- EXERCISE AIM
All lines of the material must be output verbatim.

- RECORDED DATA
___
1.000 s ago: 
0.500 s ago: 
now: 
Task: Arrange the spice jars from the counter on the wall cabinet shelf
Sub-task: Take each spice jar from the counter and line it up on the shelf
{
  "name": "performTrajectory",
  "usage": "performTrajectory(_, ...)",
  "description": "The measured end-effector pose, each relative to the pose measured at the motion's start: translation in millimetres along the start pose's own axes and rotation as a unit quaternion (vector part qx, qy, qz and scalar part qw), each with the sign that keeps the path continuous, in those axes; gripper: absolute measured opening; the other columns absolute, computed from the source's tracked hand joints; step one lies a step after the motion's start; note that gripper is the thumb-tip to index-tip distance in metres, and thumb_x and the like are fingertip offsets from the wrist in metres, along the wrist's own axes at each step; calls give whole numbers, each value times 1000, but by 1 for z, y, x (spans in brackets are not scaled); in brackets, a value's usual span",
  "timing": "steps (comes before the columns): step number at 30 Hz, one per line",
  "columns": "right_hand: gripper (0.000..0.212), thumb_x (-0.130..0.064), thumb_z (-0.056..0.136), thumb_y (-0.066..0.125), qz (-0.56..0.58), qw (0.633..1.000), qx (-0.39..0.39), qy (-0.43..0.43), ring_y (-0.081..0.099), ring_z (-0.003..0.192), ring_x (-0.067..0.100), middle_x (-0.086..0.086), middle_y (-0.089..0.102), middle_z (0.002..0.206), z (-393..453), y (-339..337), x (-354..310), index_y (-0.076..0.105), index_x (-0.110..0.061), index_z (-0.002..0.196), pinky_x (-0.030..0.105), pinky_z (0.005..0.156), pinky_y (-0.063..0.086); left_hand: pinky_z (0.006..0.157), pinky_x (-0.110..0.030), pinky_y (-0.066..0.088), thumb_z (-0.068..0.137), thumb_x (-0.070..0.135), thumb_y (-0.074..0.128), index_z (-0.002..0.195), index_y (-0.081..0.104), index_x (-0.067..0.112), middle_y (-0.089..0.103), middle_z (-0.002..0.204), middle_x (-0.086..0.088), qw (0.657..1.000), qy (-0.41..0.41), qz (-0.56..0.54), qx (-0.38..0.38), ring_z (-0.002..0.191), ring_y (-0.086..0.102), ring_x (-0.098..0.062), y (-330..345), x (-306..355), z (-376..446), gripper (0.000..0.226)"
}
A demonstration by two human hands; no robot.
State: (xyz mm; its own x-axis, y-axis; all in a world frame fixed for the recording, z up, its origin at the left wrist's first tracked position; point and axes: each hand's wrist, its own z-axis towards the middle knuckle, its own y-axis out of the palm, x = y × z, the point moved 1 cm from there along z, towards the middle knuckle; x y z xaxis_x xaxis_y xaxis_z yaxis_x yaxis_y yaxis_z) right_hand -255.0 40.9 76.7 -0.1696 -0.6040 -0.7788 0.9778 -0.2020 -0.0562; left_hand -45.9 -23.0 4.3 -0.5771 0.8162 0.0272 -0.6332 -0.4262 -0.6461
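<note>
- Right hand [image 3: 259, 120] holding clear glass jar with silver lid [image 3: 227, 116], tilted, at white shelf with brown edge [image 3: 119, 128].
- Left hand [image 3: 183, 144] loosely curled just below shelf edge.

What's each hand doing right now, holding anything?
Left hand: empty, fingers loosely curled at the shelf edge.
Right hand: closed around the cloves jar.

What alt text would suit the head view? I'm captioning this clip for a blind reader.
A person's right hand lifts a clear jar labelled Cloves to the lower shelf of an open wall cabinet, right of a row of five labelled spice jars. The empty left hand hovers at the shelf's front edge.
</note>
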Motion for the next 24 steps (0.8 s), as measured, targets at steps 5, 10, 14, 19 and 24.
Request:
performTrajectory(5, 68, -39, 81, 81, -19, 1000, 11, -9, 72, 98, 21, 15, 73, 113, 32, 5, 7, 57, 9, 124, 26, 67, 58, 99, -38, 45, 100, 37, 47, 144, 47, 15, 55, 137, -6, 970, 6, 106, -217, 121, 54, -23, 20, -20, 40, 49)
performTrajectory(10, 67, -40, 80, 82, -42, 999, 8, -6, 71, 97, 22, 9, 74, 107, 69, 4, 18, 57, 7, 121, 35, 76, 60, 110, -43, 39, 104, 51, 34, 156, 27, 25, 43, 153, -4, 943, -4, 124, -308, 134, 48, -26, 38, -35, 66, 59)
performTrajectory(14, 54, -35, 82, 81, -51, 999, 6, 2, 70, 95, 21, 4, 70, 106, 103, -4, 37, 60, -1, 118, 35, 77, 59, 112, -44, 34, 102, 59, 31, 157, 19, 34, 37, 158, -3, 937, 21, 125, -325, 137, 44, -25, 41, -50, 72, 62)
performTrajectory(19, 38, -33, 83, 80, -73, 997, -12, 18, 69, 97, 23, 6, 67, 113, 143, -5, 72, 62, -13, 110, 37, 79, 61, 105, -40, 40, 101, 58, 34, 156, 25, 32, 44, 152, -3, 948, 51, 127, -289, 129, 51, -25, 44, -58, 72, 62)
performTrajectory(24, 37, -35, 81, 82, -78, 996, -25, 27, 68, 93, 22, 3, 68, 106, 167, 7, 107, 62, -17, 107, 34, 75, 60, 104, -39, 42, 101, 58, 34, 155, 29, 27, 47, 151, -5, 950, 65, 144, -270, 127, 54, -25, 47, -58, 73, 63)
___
- EXERCISE RESULT
1.000 s ago: 
0.500 s ago: 
now: 
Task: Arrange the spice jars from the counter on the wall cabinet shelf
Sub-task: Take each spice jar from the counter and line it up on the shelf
{
  "name": "performTrajectory",
  "usage": "performTrajectory(_, ...)",
  "description": "The measured end-effector pose, each relative to the pose measured at the motion's start: translation in millimetres along the start pose's own axes and rotation as a unit quaternion (vector part qx, qy, qz and scalar part qw), each with the sign that keeps the path continuous, in those axes; gripper: absolute measured opening; the other columns absolute, computed from the source's tracked hand joints; step one lies a step after the motion's start; note that gripper is the thumb-tip to index-tip distance in metres, and thumb_x and the like are fingertip offsets from the wrist in metres, along the wrist's own axes at each step; calls give whole numbers, each value times 1000, but by 1 for z, y, x (spans in brackets are not scaled); in brackets, a value's usual span",
  "timing": "steps (comes before the columns): step number at 30 Hz, one per line",
  "columns": "right_hand: gripper (0.000..0.212), thumb_x (-0.130..0.064), thumb_z (-0.056..0.136), thumb_y (-0.066..0.125), qz (-0.56..0.58), qw (0.633..1.000), qx (-0.39..0.39), qy (-0.43..0.43), ring_y (-0.081..0.099), ring_z (-0.003..0.192), ring_x (-0.067..0.100), middle_x (-0.086..0.086), middle_y (-0.089..0.102), middle_z (0.002..0.206), z (-393..453), y (-339..337), x (-354..310), index_y (-0.076..0.105), index_x (-0.110..0.061), index_z (-0.002..0.196), pinky_x (-0.030..0.105), pinky_z (0.005..0.156), pinky_y (-0.063..0.086); left_hand: pinky_z (0.006..0.157), pinky_x (-0.110..0.030), pinky_y (-0.066..0.088), thumb_z (-0.068..0.137), thumb_x (-0.070..0.135), thumb_y (-0.074..0.128), index_z (-0.002..0.195), index_y (-0.081..0.104), index_x (-0.067..0.112), middle_y (-0.089..0.103), middle_z (-0.002..0.204), middle_x (-0.086..0.088), qw (0.657..1.000), qy (-0.41..0.41), qz (-0.56..0.54), qx (-0.38..0.38), ring_z (-0.002..0.191), ring_y (-0.086..0.102), ring_x (-0.098..0.062), y (-330..345), x (-306..355), z (-376..446), gripper (0.000..0.226)"
}
A demonstration by two human hands; no robot.
State: (xyz mm; its own x-axis, y-axis; all in a world frame fixed for the recording, z up, its origin at the left wrist's first tracked position; point and axes: each hand's wrist, its own z-axis towards the middle knuckle, its own y-axis out of the palm, x = y × z, the point moved 1 cm from there along z, towards the middle knuckle; x y z xaxis_x xaxis_y xaxis_z yaxis_x yaxis_y yaxis_z) right_hand -255.0 40.9 76.7 -0.1696 -0.6040 -0.7788 0.9778 -0.2020 -0.0562; left_hand -45.9 -23.0 4.3 -0.5771 0.8162 0.0272 -0.6332 -0.4262 -0.6461
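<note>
- Right hand [image 3: 259, 120] holding clear glass jar with silver lid [image 3: 227, 116], tilted, at white shelf with brown edge [image 3: 119, 128].
- Left hand [image 3: 183, 144] loosely curled just below shelf edge.

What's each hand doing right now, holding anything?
Left hand: empty, fingers loosely curled at the shelf edge.
Right hand: closed around the cloves jar.

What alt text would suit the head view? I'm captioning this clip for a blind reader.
A person's right hand lifts a clear jar labelled Cloves to the lower shelf of an open wall cabinet, right of a row of five labelled spice jars. The empty left hand hovers at the shelf's front edge.
</note>
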Motion for the next 24 steps (0.8 s), as measured, targets at steps 5, 10, 14, 19 and 24.
Request:
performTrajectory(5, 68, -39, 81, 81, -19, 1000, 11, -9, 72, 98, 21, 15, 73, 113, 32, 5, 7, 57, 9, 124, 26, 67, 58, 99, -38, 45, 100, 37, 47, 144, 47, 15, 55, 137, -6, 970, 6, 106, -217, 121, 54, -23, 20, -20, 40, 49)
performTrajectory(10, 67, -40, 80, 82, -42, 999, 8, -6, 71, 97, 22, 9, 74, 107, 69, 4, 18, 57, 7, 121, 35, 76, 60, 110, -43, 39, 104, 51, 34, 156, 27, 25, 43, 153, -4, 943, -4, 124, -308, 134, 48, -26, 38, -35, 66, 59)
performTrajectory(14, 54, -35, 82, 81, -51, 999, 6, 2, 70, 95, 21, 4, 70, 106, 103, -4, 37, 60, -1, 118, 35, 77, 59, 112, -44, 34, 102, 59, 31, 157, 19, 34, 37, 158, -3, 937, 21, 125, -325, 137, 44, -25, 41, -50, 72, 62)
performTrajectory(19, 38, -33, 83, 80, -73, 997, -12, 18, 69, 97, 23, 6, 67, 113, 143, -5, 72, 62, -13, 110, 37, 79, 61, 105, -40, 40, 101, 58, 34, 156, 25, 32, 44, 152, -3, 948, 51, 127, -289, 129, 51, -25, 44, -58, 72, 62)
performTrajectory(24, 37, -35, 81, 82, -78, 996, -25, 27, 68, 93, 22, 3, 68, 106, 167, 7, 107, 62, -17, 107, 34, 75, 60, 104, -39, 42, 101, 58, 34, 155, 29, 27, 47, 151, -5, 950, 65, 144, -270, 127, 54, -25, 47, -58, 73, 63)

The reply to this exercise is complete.